(Reuters) – Rupert Murdoch’s plan to buy Time Warner would help the Twenty-First Century Fox chairman make larger inroads in China, a fast-growing market that media moguls are finding hard to crack.
Time Warner’s board rejected Murdoch’s $80 billion offer, but the Fox chairman is expected to continue the chase.
A deal would create a giant with more than $37 billion a year in revenues in the United States and Canada. It would also nearly double the revenues Fox generates from the emerging media markets in Latin America and Asia/Pacific.
“He sees 3 billion new consumers coming into the market and a rising middle class in China and India, and mobile devices and strong demand for content,” said Mario Gabelli, the CEO of GAMCO Investors, in an interview with Reuters Insider, “He’s going to be able to create Netflixes of his own.”
Gabelli owns shares of both Fox and Time Warner.
Last year, Fox generated 42 percent of its revenue outside the United States and Canada. The company’s Asian revenues, including those in Japan and China, grew by 40 percent, to $2.1 billion, over two years.
Time Warner’s collection of cable channels would compliment Fox’s programming in key territories.
In Latin America, where Fox faces off against large local players, Time Warner’s Turner unit operates Chilevision, a large broadcaster in Chile, and also shows its TNT entertainment channel, Cartoon Network and locally tailored regional channels such as the kids channel Tooncast.
Turner offers three well-regarded channels in India, POGO, Cartoonito and Toonami, which could help Murdoch’s Indian programming behemoth Star India, which broadcasts 44 channels in seven languages.
HBO would likely be Fox’s big draw in foreign markets. The pay channel, with a history of hit programs such as “The Sopranos,” has around 84 million subscribers outside the United States, beaming its shows into more than 70 countries, and sells programming from HBO and Cinemax into 150 countries.
In China, with Time Warner in the fold, Murdoch would be able to focus more squarely on profiting from what movies and TV shows the government allows.
In January, he sold Fox’s 47 percent stake in Star China TV, which owns three 24-hour Mandarin channels, and in October sold off Fox’s remaining stake in Chinese TV company Phoenix Satellite Television. These move come in the face of restrictions on foreign ownership of China media assets.
“Murdoch is not unique. The Chinese government says, ‘We cannot let these people control our media,'” said William Yu, an economist at UCLA’s Anderson School of Management, who focuses on emerging Asian economies.
“Long term, I still think that you ultimately want to either own and operate or monetize,” he said at a UBS media conference in December.

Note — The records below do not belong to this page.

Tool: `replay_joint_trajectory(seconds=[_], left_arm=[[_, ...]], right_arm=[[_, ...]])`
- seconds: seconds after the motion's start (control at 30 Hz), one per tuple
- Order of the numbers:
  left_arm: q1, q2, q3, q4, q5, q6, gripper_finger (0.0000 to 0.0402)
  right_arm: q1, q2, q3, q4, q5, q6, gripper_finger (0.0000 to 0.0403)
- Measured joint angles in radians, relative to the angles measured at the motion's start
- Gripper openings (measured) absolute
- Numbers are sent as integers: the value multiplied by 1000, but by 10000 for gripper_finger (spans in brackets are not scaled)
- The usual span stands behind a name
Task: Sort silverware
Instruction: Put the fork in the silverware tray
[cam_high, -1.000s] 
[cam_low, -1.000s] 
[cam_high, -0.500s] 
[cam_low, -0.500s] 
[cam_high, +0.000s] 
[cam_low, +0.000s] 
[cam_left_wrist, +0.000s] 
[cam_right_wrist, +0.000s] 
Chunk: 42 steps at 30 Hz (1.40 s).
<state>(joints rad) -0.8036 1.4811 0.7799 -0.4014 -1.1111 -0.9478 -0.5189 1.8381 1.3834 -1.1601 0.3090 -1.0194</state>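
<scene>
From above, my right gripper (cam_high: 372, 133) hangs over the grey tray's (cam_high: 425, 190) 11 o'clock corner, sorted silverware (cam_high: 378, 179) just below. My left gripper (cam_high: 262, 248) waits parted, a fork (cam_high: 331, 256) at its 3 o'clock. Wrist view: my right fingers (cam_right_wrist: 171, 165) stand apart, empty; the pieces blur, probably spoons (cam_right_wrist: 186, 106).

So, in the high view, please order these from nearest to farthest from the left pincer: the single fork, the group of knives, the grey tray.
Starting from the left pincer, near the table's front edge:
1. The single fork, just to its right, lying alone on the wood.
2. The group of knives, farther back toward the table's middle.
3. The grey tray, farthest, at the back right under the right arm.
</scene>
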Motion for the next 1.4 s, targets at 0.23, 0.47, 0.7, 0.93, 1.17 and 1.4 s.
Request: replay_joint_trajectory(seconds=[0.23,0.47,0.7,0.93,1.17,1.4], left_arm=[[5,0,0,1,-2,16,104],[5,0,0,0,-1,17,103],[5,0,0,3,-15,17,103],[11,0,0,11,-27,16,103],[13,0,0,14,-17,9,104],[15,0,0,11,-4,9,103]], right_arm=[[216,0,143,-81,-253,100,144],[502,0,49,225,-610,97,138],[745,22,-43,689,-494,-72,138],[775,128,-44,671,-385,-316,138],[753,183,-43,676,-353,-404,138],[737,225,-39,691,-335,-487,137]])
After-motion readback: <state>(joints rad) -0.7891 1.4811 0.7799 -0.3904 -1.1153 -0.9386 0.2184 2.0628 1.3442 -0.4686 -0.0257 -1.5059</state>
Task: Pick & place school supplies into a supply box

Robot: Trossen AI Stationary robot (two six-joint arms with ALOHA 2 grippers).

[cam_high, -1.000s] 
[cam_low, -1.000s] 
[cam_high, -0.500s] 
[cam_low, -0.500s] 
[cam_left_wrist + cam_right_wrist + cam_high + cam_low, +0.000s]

Doug Young, a professor at Fudan University Journalism School, cautioned against overestimating the potential in China. “Taking two studios and combining, you’ll get a company with twice as many growth prospects in China, but in terms of either having many assets in China, it’s just a market for licensing and selling,” he said.
Still, the China potential is alluring. Consulting and audit firm EY estimates revenue from China’s media and entertainment industry will reach $138 billion by 2015, from $59 billion in 2010. The country already has embraced streaming video and EY sees advertising revenue jumping.
Its mobile web users, the most in the world, are expected to hit 750 million by 2017, according to data from China-based consultancy iResearch.
Currently, China limits to 34 the total number of movies foreign companies can import. China’s box office last year grew 27 percent, to $3.6 billion, second only to the $10.9 billion million U.S. market.
“Transformers: Age of Extinction,” a movie distributed by Viacom’s Paramount studio, has so far sold more tickets in China than the United States.
With its muscular films such as the “Harry Potter” and “Lord of the Rings” fantasy franchises, Time Warner’s Warner Brothers studio gets frequent quota approval.
“China is a great market and we’ve all wanted to be there for years,” said former Viacom president Frank Biondi, one of the first U.S. media executives to visit the country. “But for all the upside, there’s the obvious downside that the government controls everything – what gets put into movie theaters, what’s put on TV.”